If these information is not enough, there is some background info in How Mozilla's build system works.


Some hints that you can try in case of problems. You should also post to the mozilla.dev.ports.os2 newsgroup if you have problems.

  1. Although the command to pull the sources from CVS should do this automatically, it is sometimes necessary to delete the three configure files so that they can be properly generated on OS/2. This usually happens when there is a CVS conflict when pulling the code. If you encounter errors during the build, you should try deleting the configure files:
    • rm mozilla/configure
    • rm mozilla/nsprpub/configure
    • rm mozilla/directory/c-sdk/configure
    These will be regenerated automatically from the corresponding configure.in file when you kick off the build in the next step. To generate them manually, go to each directory and run 'bash autoconf'.

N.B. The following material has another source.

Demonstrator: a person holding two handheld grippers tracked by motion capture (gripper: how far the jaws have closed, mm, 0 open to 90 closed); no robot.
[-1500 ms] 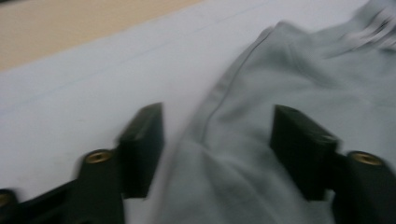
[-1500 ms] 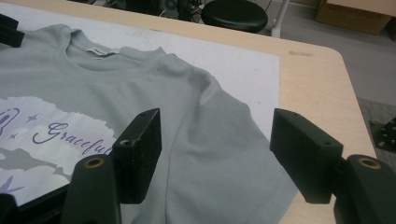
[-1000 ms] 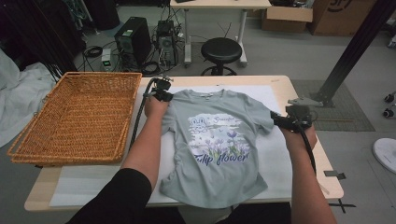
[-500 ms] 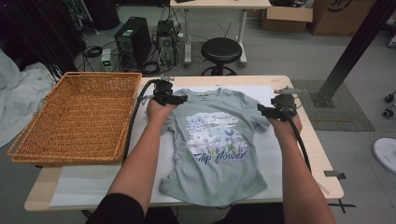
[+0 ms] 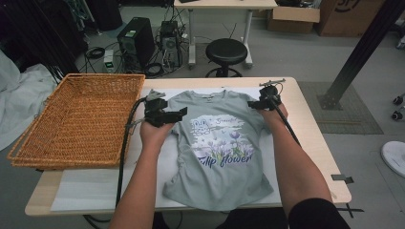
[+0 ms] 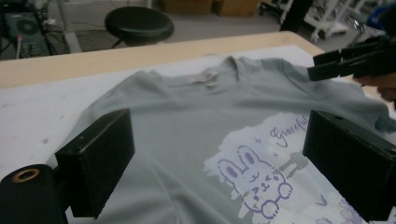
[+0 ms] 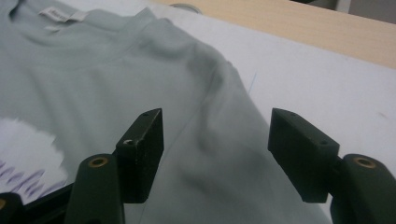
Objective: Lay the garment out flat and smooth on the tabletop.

  2. The first step of the build process uses the configure script generated by GNU autoconf.
    • It automatically tests many aspects of the build environment, often by generating test programs that it tries to compile with the selected compiler.
    • It leaves a log of its activity in the file config.log (in the OBJDIR is you set one) where you can look up errors.
    • If a critical error occurs, it will print out the sourcecode of the small test program in config.log and leave the respective generated .h files in the same directory. This can be compiled manually and used to track down errors in the build setup.
  3. If you are building the Mozilla code to be able to compile an extension for use with OS/2 (e.g. enigmail) then it is a good idea to edit all three configure.in files in the tree as well as security\coreconf\OS2.mk and replace emxexp -o with just emxexp in the definition of the FILTER variable. Then remove all configure files as described in trick 1. If you do that then the extension will be longer lived and does not have to be rebuilt with every new version.
  4. If you are normally using the 4OS2 shell instead of plain CMD, you should set COMSPEC to CMD.EXE again in your build environment in case you encounter problems.
  5. If you are building on a system that has an X11 development environment and you get linker errors, you might want to try to build with ac_add_options --without-x in your .mozconfig.